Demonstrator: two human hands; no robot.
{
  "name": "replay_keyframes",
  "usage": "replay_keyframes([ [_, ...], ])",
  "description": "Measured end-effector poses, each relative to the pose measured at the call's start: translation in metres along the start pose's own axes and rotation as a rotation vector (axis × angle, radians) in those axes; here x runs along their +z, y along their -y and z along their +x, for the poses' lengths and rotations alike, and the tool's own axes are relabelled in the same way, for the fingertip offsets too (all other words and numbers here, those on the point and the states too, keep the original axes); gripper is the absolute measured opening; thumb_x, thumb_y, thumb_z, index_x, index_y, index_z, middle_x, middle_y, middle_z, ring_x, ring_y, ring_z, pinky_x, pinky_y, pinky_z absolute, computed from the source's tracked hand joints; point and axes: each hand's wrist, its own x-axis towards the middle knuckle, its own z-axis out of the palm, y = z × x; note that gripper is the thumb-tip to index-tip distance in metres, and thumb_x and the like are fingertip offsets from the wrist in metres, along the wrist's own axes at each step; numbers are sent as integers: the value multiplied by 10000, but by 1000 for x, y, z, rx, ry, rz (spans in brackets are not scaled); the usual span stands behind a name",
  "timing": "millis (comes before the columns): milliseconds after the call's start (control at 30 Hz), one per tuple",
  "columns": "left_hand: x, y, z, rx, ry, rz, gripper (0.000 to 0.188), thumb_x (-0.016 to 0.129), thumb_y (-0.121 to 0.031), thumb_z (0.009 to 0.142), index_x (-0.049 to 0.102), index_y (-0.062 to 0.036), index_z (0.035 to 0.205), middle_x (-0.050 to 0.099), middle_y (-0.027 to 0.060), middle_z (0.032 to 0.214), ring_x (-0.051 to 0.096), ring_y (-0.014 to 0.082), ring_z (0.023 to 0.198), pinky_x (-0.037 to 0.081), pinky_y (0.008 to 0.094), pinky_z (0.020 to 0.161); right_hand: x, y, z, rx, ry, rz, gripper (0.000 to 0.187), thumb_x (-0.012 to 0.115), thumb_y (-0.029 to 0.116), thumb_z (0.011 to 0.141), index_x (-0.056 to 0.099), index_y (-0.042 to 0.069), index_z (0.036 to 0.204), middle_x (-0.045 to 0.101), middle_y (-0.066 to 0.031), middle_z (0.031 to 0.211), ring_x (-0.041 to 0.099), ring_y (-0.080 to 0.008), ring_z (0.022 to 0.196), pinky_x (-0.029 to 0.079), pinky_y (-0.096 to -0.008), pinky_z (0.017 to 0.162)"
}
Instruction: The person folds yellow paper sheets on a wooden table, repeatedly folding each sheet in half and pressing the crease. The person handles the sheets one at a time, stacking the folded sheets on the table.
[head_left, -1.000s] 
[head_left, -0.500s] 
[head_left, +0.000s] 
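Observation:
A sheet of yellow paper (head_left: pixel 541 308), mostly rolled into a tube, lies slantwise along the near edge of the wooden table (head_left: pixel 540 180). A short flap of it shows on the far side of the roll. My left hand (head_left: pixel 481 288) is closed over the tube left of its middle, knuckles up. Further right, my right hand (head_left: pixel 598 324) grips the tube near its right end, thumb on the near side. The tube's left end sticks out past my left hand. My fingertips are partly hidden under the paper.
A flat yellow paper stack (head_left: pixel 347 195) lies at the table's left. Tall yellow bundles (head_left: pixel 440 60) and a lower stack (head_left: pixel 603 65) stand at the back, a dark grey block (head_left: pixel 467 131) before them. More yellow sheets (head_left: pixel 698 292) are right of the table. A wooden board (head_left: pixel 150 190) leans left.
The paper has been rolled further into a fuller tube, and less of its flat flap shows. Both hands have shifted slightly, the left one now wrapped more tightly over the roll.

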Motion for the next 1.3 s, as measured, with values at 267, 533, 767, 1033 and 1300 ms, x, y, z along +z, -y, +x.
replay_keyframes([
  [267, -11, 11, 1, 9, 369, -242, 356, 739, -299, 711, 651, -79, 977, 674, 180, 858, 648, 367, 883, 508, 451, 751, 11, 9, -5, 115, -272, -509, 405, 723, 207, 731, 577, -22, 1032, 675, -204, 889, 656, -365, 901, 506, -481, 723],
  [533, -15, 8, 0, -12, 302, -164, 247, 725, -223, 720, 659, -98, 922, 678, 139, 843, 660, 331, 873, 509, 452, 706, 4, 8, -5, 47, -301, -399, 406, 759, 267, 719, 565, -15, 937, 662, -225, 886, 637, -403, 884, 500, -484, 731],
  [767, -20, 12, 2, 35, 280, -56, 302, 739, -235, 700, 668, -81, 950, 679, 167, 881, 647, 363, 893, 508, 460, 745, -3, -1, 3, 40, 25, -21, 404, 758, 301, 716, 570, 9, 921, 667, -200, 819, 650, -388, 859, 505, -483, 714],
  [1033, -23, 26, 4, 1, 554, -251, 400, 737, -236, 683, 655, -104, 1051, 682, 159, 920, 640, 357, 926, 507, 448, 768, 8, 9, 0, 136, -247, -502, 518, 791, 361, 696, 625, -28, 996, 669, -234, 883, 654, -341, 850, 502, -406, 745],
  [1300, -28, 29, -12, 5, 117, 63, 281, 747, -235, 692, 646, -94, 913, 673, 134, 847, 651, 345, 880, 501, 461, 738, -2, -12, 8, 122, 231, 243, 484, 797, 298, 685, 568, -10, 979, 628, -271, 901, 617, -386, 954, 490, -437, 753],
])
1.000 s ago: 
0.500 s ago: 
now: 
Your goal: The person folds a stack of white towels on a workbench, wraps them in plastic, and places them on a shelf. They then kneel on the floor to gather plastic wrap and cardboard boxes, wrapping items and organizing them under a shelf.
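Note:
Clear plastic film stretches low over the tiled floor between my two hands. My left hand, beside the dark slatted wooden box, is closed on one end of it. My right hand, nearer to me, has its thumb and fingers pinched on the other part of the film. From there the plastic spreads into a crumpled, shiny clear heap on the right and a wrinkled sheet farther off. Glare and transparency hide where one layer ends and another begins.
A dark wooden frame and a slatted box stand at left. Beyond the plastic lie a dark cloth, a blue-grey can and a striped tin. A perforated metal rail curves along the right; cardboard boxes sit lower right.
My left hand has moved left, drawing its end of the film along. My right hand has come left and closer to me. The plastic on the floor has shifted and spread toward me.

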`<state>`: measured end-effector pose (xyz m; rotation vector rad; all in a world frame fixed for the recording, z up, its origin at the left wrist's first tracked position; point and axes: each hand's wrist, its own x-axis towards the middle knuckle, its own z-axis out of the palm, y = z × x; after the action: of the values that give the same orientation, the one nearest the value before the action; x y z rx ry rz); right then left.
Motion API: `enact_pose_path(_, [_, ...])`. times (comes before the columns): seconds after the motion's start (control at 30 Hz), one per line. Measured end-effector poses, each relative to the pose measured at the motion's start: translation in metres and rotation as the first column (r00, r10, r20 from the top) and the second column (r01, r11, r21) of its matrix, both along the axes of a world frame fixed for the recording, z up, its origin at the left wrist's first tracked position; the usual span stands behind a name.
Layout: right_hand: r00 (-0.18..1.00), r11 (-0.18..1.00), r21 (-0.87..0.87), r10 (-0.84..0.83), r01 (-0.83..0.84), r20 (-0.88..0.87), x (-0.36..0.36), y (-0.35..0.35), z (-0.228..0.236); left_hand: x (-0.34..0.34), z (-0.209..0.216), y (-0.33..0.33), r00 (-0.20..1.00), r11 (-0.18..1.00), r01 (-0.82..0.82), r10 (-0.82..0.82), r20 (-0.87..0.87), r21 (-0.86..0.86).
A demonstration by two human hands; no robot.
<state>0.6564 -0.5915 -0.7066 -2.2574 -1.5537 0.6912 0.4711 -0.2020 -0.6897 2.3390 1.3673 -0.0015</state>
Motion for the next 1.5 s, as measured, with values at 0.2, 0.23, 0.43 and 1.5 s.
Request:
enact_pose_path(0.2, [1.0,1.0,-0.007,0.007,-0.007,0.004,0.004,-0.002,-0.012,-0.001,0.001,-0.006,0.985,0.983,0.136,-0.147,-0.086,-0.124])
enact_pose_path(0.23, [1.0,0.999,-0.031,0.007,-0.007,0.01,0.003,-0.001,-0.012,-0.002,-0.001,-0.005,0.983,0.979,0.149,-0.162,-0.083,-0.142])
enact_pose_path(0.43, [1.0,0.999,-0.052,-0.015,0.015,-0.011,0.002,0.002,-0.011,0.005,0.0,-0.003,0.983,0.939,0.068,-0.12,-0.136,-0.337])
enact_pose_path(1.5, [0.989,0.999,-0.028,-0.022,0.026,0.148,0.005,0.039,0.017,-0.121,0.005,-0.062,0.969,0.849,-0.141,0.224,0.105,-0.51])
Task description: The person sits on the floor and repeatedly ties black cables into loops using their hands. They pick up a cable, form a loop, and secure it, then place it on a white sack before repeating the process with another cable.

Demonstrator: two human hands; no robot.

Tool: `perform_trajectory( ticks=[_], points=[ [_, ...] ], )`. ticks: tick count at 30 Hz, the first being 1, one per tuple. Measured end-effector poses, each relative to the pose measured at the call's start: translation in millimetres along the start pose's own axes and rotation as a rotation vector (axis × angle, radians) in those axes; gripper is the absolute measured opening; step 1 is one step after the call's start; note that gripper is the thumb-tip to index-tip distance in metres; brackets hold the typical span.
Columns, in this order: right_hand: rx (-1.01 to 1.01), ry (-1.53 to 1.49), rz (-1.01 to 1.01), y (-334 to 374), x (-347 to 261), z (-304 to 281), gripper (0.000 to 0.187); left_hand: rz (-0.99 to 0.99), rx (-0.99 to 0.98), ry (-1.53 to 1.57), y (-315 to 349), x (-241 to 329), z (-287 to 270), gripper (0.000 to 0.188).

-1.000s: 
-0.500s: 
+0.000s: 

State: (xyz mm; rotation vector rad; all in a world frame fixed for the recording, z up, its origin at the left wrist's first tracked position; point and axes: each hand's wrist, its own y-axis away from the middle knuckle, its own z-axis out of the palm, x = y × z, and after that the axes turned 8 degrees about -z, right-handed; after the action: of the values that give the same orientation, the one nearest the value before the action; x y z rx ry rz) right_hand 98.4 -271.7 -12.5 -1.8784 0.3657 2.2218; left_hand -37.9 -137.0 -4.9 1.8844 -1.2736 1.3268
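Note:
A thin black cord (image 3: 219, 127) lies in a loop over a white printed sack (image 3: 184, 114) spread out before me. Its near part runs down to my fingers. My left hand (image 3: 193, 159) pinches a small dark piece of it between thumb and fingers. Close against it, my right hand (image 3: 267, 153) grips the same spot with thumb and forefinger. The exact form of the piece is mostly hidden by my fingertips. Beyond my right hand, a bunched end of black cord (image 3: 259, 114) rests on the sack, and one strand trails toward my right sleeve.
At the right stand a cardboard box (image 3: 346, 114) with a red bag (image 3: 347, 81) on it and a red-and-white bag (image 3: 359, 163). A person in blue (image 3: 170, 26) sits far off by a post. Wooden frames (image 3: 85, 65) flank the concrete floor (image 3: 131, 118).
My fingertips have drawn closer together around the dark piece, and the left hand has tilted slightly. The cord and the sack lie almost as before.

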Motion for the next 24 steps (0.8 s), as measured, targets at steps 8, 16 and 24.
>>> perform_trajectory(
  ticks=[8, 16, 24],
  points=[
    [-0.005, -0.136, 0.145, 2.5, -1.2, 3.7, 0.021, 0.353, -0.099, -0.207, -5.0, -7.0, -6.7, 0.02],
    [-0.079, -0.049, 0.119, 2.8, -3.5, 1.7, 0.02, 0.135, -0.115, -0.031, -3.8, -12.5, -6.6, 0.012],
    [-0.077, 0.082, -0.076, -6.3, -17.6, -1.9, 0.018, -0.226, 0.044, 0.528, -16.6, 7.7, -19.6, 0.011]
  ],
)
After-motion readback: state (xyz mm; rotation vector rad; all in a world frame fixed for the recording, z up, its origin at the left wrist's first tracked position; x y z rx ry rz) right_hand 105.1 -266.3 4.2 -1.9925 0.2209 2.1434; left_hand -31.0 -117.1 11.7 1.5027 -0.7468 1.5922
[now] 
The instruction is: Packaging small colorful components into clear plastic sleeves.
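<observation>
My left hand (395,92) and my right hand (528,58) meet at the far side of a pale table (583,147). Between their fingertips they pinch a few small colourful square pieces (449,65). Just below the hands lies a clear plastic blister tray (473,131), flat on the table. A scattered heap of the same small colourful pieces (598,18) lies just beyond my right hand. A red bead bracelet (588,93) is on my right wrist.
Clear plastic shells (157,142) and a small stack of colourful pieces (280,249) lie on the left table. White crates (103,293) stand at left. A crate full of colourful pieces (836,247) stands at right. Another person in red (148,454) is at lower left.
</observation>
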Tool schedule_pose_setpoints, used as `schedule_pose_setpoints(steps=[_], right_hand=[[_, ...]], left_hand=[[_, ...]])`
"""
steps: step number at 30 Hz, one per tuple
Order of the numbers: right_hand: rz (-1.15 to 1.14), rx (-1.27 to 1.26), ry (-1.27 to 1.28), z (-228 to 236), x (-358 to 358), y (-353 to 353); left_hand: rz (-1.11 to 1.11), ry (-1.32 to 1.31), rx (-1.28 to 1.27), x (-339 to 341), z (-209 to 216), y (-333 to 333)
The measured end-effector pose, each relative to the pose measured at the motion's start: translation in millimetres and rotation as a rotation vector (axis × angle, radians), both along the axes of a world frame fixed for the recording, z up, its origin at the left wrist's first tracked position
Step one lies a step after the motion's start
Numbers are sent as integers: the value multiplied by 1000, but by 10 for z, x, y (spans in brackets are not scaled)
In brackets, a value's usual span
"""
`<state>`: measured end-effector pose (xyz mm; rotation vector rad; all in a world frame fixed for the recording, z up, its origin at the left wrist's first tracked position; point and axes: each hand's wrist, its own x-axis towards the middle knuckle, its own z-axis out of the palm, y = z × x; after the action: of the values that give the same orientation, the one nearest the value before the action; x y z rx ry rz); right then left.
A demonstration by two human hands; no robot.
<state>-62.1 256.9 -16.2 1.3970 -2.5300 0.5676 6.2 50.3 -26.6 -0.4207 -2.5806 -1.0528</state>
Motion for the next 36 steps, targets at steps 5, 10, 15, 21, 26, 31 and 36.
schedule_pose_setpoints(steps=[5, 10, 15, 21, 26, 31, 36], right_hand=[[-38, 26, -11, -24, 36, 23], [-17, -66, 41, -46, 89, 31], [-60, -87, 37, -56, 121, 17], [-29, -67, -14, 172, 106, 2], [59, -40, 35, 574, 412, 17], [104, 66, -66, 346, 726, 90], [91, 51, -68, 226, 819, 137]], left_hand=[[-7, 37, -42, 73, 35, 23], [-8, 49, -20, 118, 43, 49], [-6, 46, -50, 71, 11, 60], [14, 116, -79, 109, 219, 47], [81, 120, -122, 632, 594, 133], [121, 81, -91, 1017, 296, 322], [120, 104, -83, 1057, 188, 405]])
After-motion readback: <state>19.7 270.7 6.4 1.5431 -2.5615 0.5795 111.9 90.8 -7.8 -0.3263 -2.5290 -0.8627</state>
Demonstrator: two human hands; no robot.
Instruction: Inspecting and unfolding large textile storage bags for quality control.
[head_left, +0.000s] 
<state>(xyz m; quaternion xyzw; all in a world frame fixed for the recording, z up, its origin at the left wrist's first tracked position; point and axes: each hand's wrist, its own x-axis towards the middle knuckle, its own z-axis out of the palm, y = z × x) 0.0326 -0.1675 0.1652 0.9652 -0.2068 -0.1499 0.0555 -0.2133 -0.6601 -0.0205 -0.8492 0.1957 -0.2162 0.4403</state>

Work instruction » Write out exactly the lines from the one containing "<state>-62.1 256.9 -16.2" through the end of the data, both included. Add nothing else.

Worked solution »
<state>-62.1 256.9 -16.2 1.3970 -2.5300 0.5676 6.2 50.3 -26.6 -0.4207 -2.5806 -1.0528</state>
Motion for the next 36 steps, targets at steps 5, 10, 15, 21, 26, 31 and 36.
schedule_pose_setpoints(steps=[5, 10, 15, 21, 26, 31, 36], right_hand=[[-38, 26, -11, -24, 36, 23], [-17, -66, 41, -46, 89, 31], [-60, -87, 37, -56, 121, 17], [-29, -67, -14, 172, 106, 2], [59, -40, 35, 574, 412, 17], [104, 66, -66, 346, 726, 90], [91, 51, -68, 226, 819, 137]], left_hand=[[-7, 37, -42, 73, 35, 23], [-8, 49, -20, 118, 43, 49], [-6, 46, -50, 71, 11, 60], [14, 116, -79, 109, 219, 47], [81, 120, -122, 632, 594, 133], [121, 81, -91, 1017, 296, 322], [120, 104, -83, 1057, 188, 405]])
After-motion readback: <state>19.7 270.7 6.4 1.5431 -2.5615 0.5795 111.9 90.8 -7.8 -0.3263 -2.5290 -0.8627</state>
Demonstrator: two human hands; no robot.
Instruction: Inspecting and unfolding large textile storage bags for quality control.
[head_left, +0.000s] 
<state>(xyz m; quaternion xyzw; all in a world frame fixed for the recording, z up, its origin at the left wrist's first tracked position; point and axes: each hand's wrist, its own x-axis towards the middle knuckle, its own z-axis out of the palm, y = z × x) 0.0326 -0.1675 0.1652 0.9652 -0.2068 -0.1499 0.0555 -0.2133 -0.6601 -0.0205 -0.8492 0.1957 -0.2162 0.4403</state>

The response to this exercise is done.